Summary

  • 混戦の残留争い。9位シャルケと16位ハンブルクの勝ち点差はわずか「6」
  • 第25節終了時点で3選手が20ゴール超え
  • ミュラーがブンデスリーガ通算250試合出場達成

首位バイエルン・ミュンヘンが接戦をモノにし、2位ライプツィヒとの勝ち点差を「13」まで広げた。優勝争いの行方が見えてくる中、全く先が読めないのが残留争いと得点王争い。各チームが生き残りを懸けてしのぎを削った第25節のトピックスを5つ紹介する。

1)どこも負けない…これぞ本物のサバイバルレース

今季も残すところあと9試合となったが、依然として多くのチームが生き残りを懸けた戦いに身を置いている。厳しい状況にある17位インゴルシュタットと最下位ダルムシュタット以外に、少なくとも8チームが残留争いを戦っている。第25節ではハンブルガーSVアウクスブルクが粘り強く勝ち点1を確保。ウォルフスブルクブレーメンは大きな大きな勝ち点3を手にした。9位シャルケと16位ハンブルクの勝ち点差はわずかに6ポイント。下位チームがしぶとく勝ち点をもぎ取ったことで、サバイバルレースはますます混沌としている。

ウォルフスブルクはゴメスの決勝点で辛勝。リーグ戦2連勝で降格ゾーン転落を回避した

2)ブレーメンの好調はまだまだ続く

激しい残留争いにあってブレーメンが抜群の存在感を示している。アレクサンダー・ ヌーリ監督の下、直近5試合は4勝1分け無敗。今節は攻撃の柱であるセルジュ・ニャブリとマックス・クルーゼを欠く中で2位のライプツィヒにホームで3ー0の快勝を収めた。ライプツィヒ戦ではスラトコ・ユヌゾビッチ、フローリアン・グリリッチュ、フローリアン・カインツのオーストリア人3選手がそろって得点を記録。キャプテンでもあるユヌゾビッチは「ピッチではコンパクトな布陣を敷き、試合を離れたところでも皆が互いを助け合っている。重要な選手の穴も埋めることができる」とチーム力の高さに自信をのぞかせている。

ブレーメンは直近5試合で4勝目をマーク。オーストリア人選手の活躍で2位ライプツィヒを撃破した

3)ついに新記録樹立。三つ巴の戦いは続く

今季は得点王争いが史上希に見るデッドヒートとなっている。前節までに得点数を「20」の大台に乗せていたピエールエメリック・オバメヤン(ドルトムント)とロベルト・レバンドフスキ(バイエルン)に続き、今節はアントニー・モデステ(ケルン)がハットトリックを達成して得点数を一気に22まで伸ばした。第25節終了時点で3選手が20ゴール超えを果たすのはブンデスリーガ史上初めてのこと。トップのオバメヤン(23得点)と3位レバンドフスキ(21得点)との差はわずか2ゴールで、三つ巴の戦いはまだまだ続きそうだ。

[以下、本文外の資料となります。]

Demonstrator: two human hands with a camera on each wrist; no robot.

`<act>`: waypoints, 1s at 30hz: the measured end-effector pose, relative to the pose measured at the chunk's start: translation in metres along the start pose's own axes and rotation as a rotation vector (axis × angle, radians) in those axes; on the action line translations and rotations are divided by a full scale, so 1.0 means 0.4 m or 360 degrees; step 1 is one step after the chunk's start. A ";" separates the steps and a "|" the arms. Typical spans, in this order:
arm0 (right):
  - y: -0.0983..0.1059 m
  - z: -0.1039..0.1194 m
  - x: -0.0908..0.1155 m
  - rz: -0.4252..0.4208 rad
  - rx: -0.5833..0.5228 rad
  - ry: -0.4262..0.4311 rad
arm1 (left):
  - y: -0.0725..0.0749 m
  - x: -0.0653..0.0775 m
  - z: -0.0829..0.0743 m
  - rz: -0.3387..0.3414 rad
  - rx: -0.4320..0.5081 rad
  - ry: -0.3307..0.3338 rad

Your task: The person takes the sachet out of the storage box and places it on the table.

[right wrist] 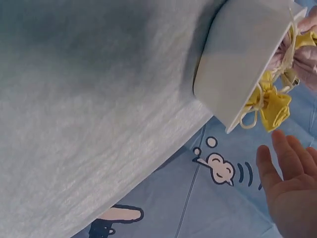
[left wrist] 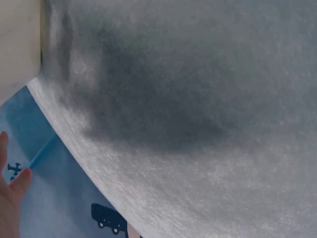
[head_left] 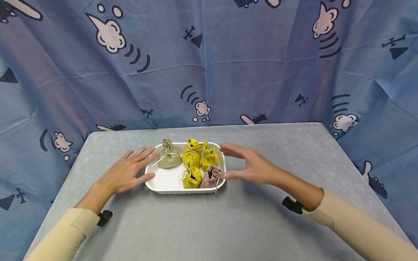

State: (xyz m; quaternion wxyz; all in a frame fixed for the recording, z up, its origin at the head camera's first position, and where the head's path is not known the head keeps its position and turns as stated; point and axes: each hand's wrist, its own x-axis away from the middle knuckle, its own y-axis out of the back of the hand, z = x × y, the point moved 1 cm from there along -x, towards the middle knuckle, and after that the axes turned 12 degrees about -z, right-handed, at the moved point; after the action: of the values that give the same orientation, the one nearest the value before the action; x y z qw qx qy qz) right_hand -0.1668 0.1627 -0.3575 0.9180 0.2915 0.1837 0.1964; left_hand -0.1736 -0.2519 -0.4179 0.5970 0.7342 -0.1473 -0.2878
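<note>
A white tray point(head_left: 166, 181) holds several small drawstring pouches. At its left end stands a beige-green pouch point(head_left: 169, 159); two yellow pouches, one at the back point(head_left: 191, 156) and one at the right point(head_left: 209, 159), sit near a third yellow pouch point(head_left: 192, 177) at the front. A pink pouch point(head_left: 210, 177) leans in the front right corner, its string hanging over the rim. My left hand point(head_left: 128, 172) is spread beside the left rim, fingertips close to the beige-green pouch. On the right, my right hand point(head_left: 249, 165) has straight fingers and thumb apart, by the tray's right end. Neither hand holds anything.
The tray rests on a grey table point(head_left: 202, 224), toward its far edge. Behind and beside the table hangs a blue printed cloth point(head_left: 235, 83). A dark wrist camera point(head_left: 105, 218) shows at the left cuff, another dark camera point(head_left: 292, 204) at the right.
</note>
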 end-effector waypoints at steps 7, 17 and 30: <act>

オバメヤン(左)、レバンドフスキ(中央)、モデステ(右)。3選手によるハイレベルな得点王争いが続く

4)ミュラーが節目の一戦に自ら花を添える

バイエルンのトーマス・ミュラーがメンヘングラートバッハ戦でブンデスリーガ通算250試合出場を達成。63分に自ら決勝点を挙げて節目の一戦に花を添えた。2位のライプツィヒが敗れたことで、バイエルンとライプツィヒの勝ち点差は今季最大の「13」。チームはブンデスリーガ5連覇に向けて着実に歩を進めている。バイエルンは欧州チャンピオンリーグ(CL)で準々決勝に進出、ドイツサッカー連盟カップ(DFB杯)でも準決勝進出。3冠達成を視野に入れている。

節目の一戦に臨んだミュラーはリーグ戦では昨年12月以来となるゴールを決めた

5)ワーグナーに待望のゴール

ホッフェンハイムが今季11勝目を挙げ、勝ち点を25試合消化時点のクラブレコードとなる「45」に伸ばした。ホーム無敗記録も「13」まで伸ばし、4位の座をがっちりキープ。5位ヘルタ・ベルリンとの勝ち点差は「5」に広がり、CL出場権獲得が現実味を帯びてきた。今節のレーバークーゼン戦で何より大きかったのがサンドロ・ワーグナーの先制点だ。第17節を最後にゴールから遠ざかっていたエースが実に519分ぶりとなるゴールを挙げてチームを勝利に導いた。「ここまで22試合に出場して11ゴールは、シーズンを通してみれば素晴らしいことだと思う。だけど僕はゴールだけで評価される選手じゃない。チームのために働いているからね」。そう語るワーグナーは、ゴール以外のプレーにも自信をのぞかせている。